**EXERCISE PROMPT:** In the records below, find each line holding the word "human" and copy it.

**SUPPLIED INFORMATION:**
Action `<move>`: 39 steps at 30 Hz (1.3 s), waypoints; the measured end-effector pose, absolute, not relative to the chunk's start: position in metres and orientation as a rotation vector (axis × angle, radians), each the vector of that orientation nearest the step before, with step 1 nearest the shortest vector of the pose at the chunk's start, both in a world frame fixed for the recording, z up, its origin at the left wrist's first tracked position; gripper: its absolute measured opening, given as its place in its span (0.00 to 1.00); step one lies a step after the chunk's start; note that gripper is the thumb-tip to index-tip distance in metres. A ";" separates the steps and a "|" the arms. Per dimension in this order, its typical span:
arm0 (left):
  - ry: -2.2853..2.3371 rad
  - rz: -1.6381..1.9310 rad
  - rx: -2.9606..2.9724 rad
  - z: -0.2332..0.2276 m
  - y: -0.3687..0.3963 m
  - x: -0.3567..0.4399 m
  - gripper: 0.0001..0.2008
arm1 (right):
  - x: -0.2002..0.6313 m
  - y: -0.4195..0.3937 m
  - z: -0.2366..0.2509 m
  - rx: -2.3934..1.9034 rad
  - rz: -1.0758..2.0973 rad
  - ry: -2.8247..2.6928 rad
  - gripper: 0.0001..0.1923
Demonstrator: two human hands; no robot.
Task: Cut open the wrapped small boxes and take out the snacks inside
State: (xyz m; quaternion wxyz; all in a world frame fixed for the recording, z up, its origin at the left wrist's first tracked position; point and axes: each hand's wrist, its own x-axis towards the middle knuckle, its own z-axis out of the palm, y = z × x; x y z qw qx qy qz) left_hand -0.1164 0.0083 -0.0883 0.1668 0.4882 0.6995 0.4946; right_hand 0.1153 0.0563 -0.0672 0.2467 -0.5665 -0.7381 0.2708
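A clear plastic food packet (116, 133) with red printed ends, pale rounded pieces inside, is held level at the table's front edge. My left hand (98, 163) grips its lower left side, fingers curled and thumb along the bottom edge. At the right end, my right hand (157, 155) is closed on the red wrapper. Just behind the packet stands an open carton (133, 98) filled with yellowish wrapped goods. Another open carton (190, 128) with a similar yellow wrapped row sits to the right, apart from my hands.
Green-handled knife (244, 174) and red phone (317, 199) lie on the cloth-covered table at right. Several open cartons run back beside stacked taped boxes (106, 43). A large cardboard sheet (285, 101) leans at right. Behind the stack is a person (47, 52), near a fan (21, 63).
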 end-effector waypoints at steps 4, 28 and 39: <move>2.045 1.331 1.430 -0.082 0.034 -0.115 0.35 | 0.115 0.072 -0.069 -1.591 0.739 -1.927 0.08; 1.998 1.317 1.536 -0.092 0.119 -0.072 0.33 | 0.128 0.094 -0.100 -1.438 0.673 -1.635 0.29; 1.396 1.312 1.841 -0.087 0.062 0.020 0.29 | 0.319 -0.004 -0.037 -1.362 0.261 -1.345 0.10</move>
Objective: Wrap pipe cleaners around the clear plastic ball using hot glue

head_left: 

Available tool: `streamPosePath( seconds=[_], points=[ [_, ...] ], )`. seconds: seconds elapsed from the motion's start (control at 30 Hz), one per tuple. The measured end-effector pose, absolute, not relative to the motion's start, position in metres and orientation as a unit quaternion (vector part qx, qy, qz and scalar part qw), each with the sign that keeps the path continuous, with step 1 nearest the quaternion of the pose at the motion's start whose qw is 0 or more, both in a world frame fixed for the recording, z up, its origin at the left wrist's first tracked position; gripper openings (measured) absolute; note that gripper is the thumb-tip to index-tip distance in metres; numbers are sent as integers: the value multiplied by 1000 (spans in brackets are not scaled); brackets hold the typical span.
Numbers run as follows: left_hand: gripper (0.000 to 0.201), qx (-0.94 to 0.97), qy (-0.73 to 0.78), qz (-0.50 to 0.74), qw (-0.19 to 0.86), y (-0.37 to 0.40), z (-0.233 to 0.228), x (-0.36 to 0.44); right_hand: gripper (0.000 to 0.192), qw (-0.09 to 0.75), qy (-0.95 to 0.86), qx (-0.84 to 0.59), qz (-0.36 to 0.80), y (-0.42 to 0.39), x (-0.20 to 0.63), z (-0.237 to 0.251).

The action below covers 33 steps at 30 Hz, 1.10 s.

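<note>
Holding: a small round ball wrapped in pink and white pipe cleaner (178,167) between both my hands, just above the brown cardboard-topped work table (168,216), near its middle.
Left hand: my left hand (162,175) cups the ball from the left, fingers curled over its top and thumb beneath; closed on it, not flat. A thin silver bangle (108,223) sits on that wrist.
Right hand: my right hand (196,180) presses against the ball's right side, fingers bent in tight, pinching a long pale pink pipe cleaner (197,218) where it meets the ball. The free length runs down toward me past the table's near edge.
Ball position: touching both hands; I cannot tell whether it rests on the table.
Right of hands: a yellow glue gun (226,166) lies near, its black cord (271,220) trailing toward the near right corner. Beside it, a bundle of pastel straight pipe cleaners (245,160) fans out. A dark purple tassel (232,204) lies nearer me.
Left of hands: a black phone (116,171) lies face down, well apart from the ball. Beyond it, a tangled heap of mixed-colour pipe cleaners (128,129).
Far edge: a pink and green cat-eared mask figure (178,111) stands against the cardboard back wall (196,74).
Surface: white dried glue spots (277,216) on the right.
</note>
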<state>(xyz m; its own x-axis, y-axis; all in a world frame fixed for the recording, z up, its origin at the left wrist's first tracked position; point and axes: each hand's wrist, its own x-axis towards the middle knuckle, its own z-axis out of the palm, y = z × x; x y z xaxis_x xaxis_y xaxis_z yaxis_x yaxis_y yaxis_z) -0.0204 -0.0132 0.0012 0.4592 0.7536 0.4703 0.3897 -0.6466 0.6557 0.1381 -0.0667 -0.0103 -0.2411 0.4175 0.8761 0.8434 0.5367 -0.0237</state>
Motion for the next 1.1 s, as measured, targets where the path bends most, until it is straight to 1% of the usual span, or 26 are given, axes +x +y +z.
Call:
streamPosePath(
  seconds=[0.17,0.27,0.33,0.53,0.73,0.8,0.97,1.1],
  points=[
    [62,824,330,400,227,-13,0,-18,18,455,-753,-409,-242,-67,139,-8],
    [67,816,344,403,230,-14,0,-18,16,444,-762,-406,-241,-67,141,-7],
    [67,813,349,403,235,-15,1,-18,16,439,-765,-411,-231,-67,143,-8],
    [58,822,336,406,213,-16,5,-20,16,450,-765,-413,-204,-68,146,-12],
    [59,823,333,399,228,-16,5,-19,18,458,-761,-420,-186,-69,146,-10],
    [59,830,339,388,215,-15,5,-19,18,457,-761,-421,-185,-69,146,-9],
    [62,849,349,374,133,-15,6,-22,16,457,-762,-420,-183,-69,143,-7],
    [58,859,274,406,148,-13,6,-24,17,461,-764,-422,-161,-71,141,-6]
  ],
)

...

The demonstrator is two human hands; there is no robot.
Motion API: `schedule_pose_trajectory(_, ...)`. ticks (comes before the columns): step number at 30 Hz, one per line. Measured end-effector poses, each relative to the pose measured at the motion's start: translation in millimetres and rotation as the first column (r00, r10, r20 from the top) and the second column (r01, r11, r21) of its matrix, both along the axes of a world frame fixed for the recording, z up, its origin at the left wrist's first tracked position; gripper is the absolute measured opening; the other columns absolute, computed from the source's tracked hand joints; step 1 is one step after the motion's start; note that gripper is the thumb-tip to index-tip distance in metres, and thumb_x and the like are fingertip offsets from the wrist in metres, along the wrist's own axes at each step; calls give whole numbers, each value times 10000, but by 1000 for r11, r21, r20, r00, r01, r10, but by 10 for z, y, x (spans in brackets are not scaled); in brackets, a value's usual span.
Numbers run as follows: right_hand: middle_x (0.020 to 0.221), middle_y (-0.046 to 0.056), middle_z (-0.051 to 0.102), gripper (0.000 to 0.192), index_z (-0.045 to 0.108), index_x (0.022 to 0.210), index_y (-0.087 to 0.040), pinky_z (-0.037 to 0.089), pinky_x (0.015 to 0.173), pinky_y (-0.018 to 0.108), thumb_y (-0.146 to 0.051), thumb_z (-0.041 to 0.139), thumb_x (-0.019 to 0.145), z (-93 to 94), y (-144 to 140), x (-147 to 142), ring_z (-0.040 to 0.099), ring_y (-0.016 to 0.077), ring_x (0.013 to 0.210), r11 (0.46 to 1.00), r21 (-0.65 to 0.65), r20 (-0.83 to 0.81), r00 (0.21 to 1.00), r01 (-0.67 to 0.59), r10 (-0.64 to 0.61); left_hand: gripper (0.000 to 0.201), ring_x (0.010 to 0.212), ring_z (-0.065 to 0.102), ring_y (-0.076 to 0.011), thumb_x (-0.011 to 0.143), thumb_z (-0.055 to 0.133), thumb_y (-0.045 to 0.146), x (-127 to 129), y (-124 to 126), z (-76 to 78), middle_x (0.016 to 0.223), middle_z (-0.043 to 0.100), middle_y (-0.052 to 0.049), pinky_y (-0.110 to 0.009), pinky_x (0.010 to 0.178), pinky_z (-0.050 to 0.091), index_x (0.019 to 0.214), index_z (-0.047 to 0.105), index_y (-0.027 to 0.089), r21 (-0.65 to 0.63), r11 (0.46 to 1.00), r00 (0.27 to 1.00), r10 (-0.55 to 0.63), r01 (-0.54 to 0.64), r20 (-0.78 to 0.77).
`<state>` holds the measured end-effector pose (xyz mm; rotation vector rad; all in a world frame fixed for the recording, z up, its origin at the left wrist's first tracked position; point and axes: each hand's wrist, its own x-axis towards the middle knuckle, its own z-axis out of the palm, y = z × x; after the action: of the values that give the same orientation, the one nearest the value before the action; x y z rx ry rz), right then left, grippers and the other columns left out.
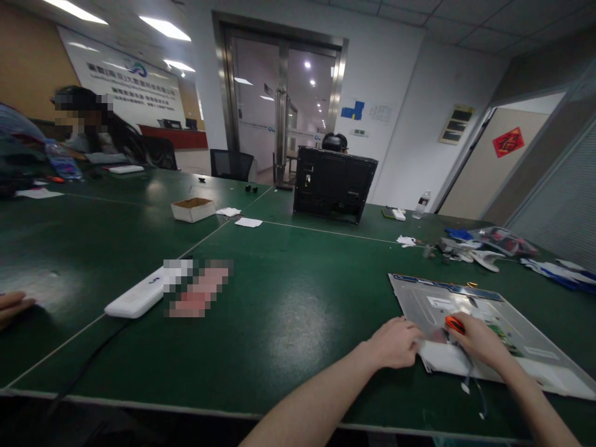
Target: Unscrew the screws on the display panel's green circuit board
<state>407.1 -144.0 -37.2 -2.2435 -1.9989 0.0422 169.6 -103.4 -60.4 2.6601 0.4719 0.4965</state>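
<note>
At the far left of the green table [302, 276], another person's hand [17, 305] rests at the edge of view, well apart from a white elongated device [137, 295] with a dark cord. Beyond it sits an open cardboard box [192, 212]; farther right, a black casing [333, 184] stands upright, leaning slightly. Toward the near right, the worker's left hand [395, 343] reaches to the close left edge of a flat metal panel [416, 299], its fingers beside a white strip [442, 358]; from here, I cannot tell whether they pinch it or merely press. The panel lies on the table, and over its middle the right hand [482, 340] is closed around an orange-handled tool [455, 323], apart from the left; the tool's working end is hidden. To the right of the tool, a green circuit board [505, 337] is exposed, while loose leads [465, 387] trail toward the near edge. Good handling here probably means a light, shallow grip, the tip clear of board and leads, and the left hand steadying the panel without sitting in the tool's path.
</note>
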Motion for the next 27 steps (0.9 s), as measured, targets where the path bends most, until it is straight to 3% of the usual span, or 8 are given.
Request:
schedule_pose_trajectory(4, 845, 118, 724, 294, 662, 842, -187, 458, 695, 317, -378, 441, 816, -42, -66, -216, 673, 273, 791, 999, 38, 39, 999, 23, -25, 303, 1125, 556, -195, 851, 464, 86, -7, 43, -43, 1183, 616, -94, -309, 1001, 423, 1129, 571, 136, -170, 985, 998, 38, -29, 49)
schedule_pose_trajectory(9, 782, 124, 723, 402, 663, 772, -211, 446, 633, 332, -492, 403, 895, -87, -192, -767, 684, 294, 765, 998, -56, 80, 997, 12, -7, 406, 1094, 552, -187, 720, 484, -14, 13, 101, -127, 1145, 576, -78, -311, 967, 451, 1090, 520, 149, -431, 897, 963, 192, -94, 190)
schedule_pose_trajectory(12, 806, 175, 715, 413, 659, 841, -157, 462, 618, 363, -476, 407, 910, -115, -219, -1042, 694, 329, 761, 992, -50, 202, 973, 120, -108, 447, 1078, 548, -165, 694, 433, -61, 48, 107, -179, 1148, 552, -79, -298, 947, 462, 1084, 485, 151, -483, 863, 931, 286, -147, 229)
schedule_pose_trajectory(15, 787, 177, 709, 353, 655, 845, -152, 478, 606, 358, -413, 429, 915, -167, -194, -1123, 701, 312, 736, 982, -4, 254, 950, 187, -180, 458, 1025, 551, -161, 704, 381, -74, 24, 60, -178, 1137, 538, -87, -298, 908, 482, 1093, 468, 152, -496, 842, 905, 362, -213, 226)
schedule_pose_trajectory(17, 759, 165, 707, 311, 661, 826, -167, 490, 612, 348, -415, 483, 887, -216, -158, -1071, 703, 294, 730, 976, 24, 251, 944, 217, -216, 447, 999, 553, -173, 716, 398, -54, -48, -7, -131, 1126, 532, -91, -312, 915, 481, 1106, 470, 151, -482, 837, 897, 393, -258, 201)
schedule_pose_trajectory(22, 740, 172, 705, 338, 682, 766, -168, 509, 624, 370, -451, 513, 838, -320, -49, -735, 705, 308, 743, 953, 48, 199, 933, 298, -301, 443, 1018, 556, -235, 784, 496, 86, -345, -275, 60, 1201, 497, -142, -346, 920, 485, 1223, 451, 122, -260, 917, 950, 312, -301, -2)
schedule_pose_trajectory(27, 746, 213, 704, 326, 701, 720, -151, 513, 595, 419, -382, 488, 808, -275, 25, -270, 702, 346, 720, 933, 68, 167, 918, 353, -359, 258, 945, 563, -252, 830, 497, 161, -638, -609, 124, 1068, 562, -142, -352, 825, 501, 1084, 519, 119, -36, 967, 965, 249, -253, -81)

**YOUR RESPONSE:**
Demonstrator: two human hands; no robot.
The demonstrator is two human hands; there is no robot.

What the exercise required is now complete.